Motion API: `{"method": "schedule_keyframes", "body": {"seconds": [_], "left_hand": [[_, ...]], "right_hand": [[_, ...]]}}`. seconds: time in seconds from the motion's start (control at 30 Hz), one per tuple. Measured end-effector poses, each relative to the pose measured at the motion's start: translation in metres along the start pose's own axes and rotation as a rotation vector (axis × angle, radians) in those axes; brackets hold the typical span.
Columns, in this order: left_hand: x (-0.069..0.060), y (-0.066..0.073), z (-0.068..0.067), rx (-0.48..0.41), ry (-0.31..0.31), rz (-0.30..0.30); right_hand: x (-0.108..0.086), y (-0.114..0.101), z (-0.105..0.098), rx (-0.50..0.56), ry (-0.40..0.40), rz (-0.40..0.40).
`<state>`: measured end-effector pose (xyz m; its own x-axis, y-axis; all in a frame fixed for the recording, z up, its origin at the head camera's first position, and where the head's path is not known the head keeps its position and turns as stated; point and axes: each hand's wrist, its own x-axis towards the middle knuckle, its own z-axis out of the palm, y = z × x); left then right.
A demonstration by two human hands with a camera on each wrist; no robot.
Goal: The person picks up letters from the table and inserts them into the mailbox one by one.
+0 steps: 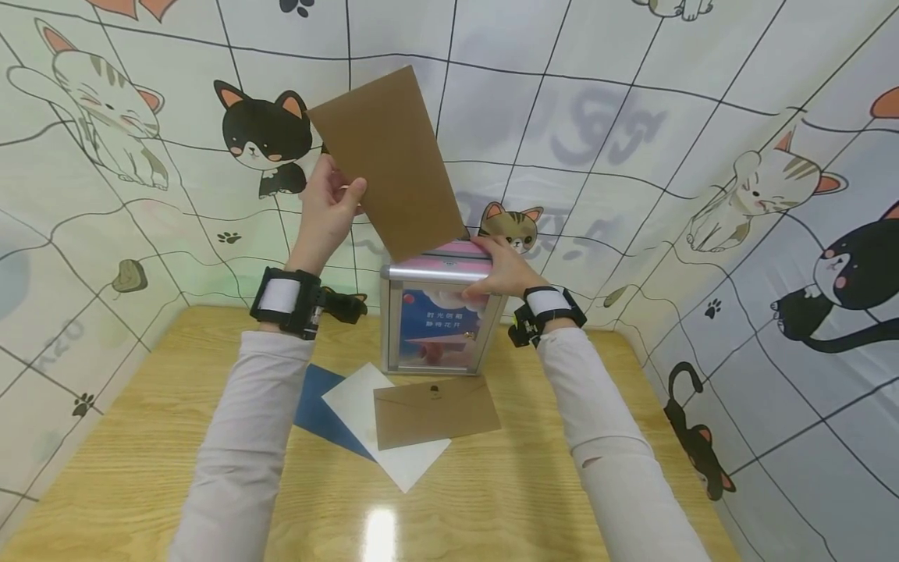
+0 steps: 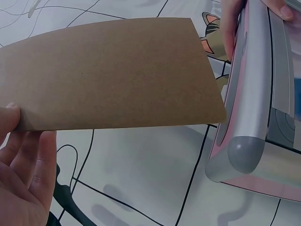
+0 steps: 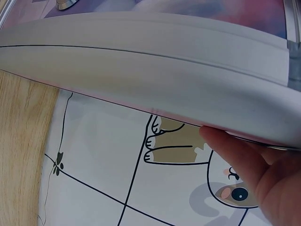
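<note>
My left hand (image 1: 326, 207) pinches a plain brown kraft envelope (image 1: 389, 160) by its left edge, thumb on the near face. The envelope is tilted, its lower end right at the pink top of a metal-framed mailbox (image 1: 435, 269). Whether its corner is in the top slot I cannot tell. My right hand (image 1: 509, 269) grips the mailbox at its upper right, thumb on the front and fingers over the top. In the right wrist view, part of the right hand (image 3: 277, 183) shows against the mailbox's silver frame (image 3: 141, 84). A blue picture with white writing fills the mailbox front, beside a small lock.
Before the mailbox, a brown envelope (image 1: 435, 414) with a dark seal lies over a white envelope (image 1: 365, 398), which overlaps a blue one (image 1: 319, 402). All lie on the wooden table (image 1: 211, 437). A cat-print cloth (image 1: 576, 117) hangs behind and at both sides.
</note>
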<state>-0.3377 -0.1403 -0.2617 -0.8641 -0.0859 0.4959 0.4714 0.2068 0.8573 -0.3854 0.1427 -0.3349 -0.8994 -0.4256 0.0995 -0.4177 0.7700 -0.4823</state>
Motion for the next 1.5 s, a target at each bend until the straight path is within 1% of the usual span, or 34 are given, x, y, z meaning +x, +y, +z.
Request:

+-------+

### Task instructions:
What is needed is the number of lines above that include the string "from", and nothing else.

### Solution:
2